Le monde, plus que jamais, a besoin d’énergie morale et matérielle. Si la première est du ressort des philosophes et psychologues, la seconde intéresse au plus haut point l’économie des nations et des individus. Et dans ce domaine, où en sommes-nous ? Les savants ont baptisé « agents énergétiques » les corps et substances renfermant cette énergie indispensable qui, libérée, rend à l’humanité de si précieux services. La liste de ces fameux agents n’est pas longue : charbon, huile lourde et ses dérivés, bois, forces hydrauliques, quelques composés chimiques et enfin l’énergie atomique qui, bien que dans les limbes, a déjà donné lieu à maintes anticipations qui relèvent davantage de la fantaisie que de la science pure. Si les forces hydrauliques, dans leur ensemble, ont une puissance limitée, elles possèdent du moins l’immense avantage d’user, grâce au jeu des saisons, d’une matière première inépuisable, tandis que la source d’autres agents énergétiques finira par tarir. Si l’on en possède la certitude, les évaluations de durée diffèrent fortement.
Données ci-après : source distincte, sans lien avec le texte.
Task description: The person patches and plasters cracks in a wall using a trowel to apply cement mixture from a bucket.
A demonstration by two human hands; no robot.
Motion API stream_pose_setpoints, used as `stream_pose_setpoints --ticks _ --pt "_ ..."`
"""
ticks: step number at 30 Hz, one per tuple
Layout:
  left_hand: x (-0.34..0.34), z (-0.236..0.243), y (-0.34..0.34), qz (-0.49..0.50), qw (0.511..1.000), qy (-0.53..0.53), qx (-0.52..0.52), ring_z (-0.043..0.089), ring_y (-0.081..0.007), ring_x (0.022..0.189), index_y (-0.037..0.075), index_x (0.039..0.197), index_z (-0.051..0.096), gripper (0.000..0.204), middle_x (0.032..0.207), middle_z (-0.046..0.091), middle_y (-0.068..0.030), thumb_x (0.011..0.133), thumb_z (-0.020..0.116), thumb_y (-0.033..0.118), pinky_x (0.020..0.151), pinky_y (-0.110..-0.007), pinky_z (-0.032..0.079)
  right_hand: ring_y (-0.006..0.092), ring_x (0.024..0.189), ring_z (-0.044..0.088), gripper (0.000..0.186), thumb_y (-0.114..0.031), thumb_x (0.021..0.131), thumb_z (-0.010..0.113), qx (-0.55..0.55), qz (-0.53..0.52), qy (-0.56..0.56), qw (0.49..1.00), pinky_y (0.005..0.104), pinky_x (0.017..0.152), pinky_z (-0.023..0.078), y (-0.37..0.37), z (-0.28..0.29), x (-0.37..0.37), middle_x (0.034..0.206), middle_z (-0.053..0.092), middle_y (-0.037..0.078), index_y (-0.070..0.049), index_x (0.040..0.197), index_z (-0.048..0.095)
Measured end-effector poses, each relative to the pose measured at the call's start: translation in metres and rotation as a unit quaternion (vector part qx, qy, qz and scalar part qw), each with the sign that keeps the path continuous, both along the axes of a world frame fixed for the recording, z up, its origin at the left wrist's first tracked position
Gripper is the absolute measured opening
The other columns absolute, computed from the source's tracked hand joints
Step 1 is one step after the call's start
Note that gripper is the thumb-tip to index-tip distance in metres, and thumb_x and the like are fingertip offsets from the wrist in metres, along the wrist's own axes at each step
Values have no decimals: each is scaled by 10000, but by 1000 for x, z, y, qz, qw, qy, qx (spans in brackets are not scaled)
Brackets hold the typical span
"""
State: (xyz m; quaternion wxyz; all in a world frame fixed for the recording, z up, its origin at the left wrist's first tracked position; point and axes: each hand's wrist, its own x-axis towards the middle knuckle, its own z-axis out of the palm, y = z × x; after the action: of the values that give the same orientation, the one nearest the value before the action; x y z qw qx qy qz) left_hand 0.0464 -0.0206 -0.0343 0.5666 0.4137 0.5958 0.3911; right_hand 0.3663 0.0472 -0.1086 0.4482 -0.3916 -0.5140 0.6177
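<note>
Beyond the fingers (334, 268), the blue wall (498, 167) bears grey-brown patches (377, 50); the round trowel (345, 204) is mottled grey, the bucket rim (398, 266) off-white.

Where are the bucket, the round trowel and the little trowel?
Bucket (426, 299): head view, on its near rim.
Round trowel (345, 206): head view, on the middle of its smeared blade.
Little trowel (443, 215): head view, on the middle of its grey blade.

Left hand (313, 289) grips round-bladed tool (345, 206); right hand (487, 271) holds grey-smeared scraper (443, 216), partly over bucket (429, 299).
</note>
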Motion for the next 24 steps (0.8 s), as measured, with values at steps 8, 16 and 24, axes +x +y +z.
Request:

Les plus optimistes estiment, par exemple, que la terre renferme encore 6 trillions de tonnes de charbon (c’est-à-dire, 6000 milliards), répartis comme suit : 3,5 trillions en Amérique, 1,5 trillion en Asie, 0,8 trillion en Europe et 0,2 trillion en Afrique. En ce qui concerne les huiles lourdes, les estimations oscillent de 5 à 10 milliards de tonnes. Avant la guerre, la production annuelle était de 300 millions de tonnes. En 1944, elle a été portée à 360 millions, dont 300 millions ont été extraits du sous-sol américain. Quant à l’énergie atomique, il est actuellement impossible de prédire son avenir. Deux physiciens des États-Unis, qui ont participé à la fabrication de la célèbre bombe et en connaissent les secrets, estiment que ce genre d’énergie pourra peut-être devenir une source de chaleur industrielle, mais que sa transformation directe en électricité pratiquement utilisable apparaît comme une éventualité lointaine. Il en résulte que la force de l’eau courante ou sous pression n’étant pas près d’être détrônée, aujourd’hui plus que jamais on s’ingénie à la mettre partout en valeur. Les études entreprises à ce sujet ont montré que les forces hydro-électriques encore économiquement exploitables représentent une puissance approximative de 400 millions de kilowatts dont environ 3 millions peuvent être obtenus en Suisse.